This article contains spoilers for Godzilla Minus One.

Godzilla Minus One is an exceptional movie. But Toho's monster film fits in perfectly with the slate of blockbusters that have dominated the box office in 2023, movies that have been defined by their earnestness. Before we get into that,though, we need to turn back the clock to the summer of 2022.

Top Gun: Maverick's utter sincerity seemed like the kind of blip that might appear on its hero's radar. When the long-awaited sequel released in May of last year, it felt like a major outlier in the theatrical ecosystem. It wasn't winking at the audience. Tom Cruise didn't make jokes to undercut the stakes, and there was no ironic meta-humor about its status as a lega-sequel or tortured plotting to get ahead of the savvy modern audience. Maverick played it straight and was one of the biggest successes of the year, across demographics, because of it. The refusal to be knowing and cynical and shrewd left room for heart and the power of expected, but perfectly executed, emotional beats.

That film's anomalous success proved to be less of an anomaly when the only 2022 film to surpass it at the box office was Avatar: The Way of Water, another film that took its stakes completely seriously, and reveled in the grandeur of its world. Taken together, those films felt like a turning point and, this year, the tides turned even further.

You can theorize about why Barbie and Oppenheimer were so spectacularly successful from a hundred different directions. Both were the work of filmmakers with vision.
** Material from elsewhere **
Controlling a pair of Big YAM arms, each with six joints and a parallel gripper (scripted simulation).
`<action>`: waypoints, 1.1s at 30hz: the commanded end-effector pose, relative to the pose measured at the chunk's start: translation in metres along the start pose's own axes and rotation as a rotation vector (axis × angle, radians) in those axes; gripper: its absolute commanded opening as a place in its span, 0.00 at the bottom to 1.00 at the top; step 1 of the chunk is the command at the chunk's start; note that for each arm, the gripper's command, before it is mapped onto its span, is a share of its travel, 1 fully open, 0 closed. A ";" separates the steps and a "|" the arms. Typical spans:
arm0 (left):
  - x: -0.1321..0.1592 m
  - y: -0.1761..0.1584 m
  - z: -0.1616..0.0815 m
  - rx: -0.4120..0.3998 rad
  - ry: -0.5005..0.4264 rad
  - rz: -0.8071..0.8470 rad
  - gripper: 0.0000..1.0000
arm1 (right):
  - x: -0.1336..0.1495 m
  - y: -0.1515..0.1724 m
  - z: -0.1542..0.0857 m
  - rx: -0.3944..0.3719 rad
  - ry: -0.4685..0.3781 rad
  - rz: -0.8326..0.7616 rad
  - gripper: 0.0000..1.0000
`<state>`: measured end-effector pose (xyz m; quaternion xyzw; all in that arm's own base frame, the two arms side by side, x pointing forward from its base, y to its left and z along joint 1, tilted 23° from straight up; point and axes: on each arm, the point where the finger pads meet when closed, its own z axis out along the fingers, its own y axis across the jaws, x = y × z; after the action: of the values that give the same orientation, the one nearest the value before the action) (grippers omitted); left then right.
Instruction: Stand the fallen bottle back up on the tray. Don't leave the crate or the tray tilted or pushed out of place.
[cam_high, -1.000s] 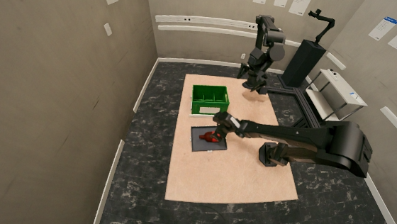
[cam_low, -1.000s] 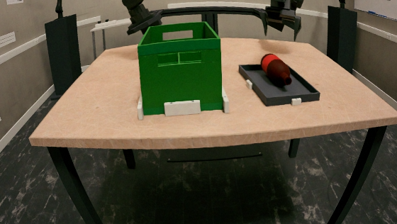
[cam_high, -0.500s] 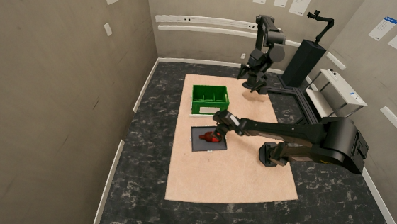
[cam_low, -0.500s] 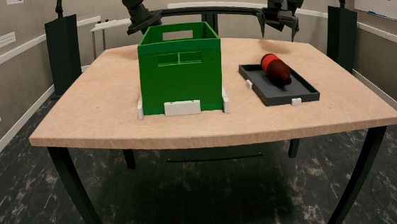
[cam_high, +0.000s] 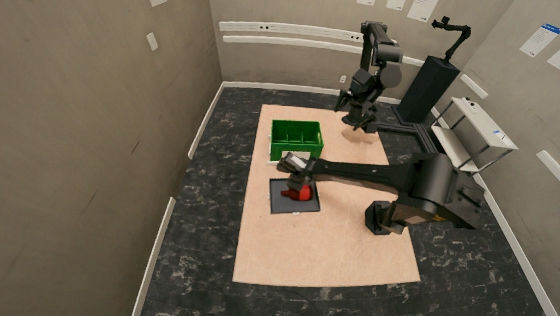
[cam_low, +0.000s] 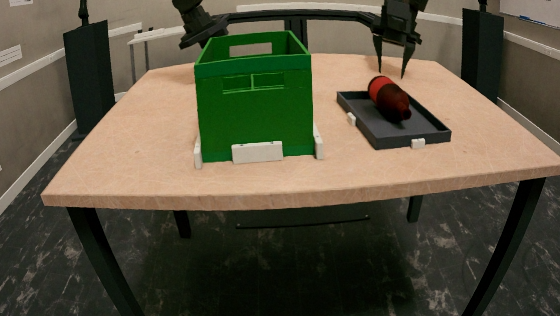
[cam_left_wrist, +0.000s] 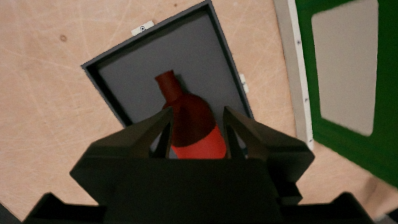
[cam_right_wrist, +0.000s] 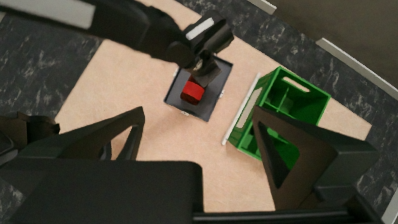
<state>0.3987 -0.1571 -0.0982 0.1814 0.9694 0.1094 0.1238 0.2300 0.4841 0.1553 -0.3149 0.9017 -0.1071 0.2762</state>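
Observation:
The dark red bottle (cam_low: 389, 97) with a red band lies on its side on the dark grey tray (cam_low: 392, 120), neck toward the table's front edge. It also shows in the left wrist view (cam_left_wrist: 192, 122) and from above (cam_high: 298, 192). My left gripper (cam_low: 391, 72) hangs just above the bottle's base end, its fingers partly narrowed and straddling the bottle in the left wrist view (cam_left_wrist: 197, 125) without touching it. My right gripper (cam_high: 357, 122) is open and empty, high over the far end of the table behind the green crate (cam_low: 255, 95).
The crate (cam_high: 296, 139) stands upright between white stops, beside the tray (cam_high: 294, 201). White stops also edge the tray. The left arm reaches across the table's middle. Black stands are behind the table.

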 end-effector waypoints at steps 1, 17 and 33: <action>-0.020 0.003 0.011 0.011 0.126 -0.099 0.49 | -0.014 0.004 0.011 -0.019 -0.025 0.006 1.00; -0.054 0.024 0.043 0.047 0.670 -0.370 0.49 | 0.063 -0.004 0.174 -0.169 -0.192 -0.111 1.00; -0.032 0.045 0.046 -0.028 1.035 -0.457 0.49 | 0.171 -0.082 0.208 -0.227 -0.501 -0.172 1.00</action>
<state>0.4437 -0.1168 -0.1304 -0.1032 0.9162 0.1648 -0.3503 0.2704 0.2989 -0.0678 -0.4144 0.8144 0.0389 0.4043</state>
While neither is wholly original, they weren’t entries in an ongoing franchise either, so both could be enjoyed without prior knowledge. Both were well-executed, with tactile production design and cinematography that elevated the material. But, sincerity is also a massive factor in their success. Barbie is much more self-aware and referential than Oppenheimer, but Greta Gerwig is incapable of making a movie that doesn't wear its heart on its sleeve, and Barbie was no exception. There was real pathos among the Snyder Cut jokes and 2001 spoofs. It blended the meta humor of the past 15 years with the sincerity that defined older Hollywood blockbusters. Oppenheimer, though entirely different in tone, was similarly willing to take its subject matter seriously. It co-starred an Avenger, but its protagonist took his monumental task on without quips, and felt the guilt for the consequences of his actions without comic relief.

Godzilla Minus One is the 37th film in the Godzilla franchise.

The other movies that found success were often similarly sincere. Guardians of the Galaxy Vol. 3 ends with a tearjerker dance sequence set to "Dog Days Are Over" and devotes much of its runtime to the tragic backstory of its talking raccoon lead. John Wick: Chapter 4 — like the other films in the series — takes the absurd rules of its world completely seriously. Though some of these films are comedies, all of them allow you to buy in fully to the stakes of their worlds and the inner lives of their characters. GOTG 3 and Barbie have jokes, but they don't prevent either from landing an emotional wallop.

Even among this crop of movies that are moving the needle away from sarcasm and toward sincerity, Godzilla Minus One stands out. Though recent blockbusters and would-be blockbusters have often incorporated the multiverse and the frantic pace and sprawling cast of characters from different timelines that it allows for, Minus One is stubbornly focused on one specific time and place — Japan in the immediate aftermath of World War 2 — and unfolds its story at a deliberate pace across its two hour and five minute runtime.

It begins with protagonist Kōichi Shikishima, a kamikaze pilot who has falsely claimed there is something wrong with his plane in order to avoid certain death in the cockpit, watching as an entire group of mechanics are wiped out by Godzilla. As Shikishima returns to Tokyo, in rubble after air raids, he forms a makeshift family with a young woman and a child she found and took in after the bombings. Shikishima takes on a job detonating mines and is befriended by the three other men on his boat. As he does, he is haunted by the cowardice he displayed in retreating from his duty and not shooting Godzilla when he had the chance. He can’t allow himself to be happy until he has proven to himself that it wasn’t a mistake that he survived or died trying.

Minus One spends a lot of time on build-up. Though we see Godzilla in the first ten minutes, another hour passes before the giant lizard appears again. In the interim, the film is getting you fully invested in Shikishima, his intense emotional anguish, the friends who care for him, and the adopted family he can’t bring himself to fully commit to, despite loving them deeply. Minus One, apart from one beat, isn’t unpredictable. But, like Top Gun: Maverick, it slowly lays out the building blocks of its story, gradually assembling them into something formidable.

When Shikishima finally takes down Godzilla, we care deeply because the filmmakers have taken care to make him feel like a real person. That takes time, but the payoff is that I — not a big Godzilla fan before this — teared up four separate times while watching the movie. That’s what sincerity, when paired with expert craft, can achieve. It can make you feel things that would be impossible to feel if the reality of the film was constantly undercut with self-aware quips. Minus One believes wholeheartedly in its stakes and I’m encouraged that it isn’t the only blockbuster movie this year to have the guts to do so.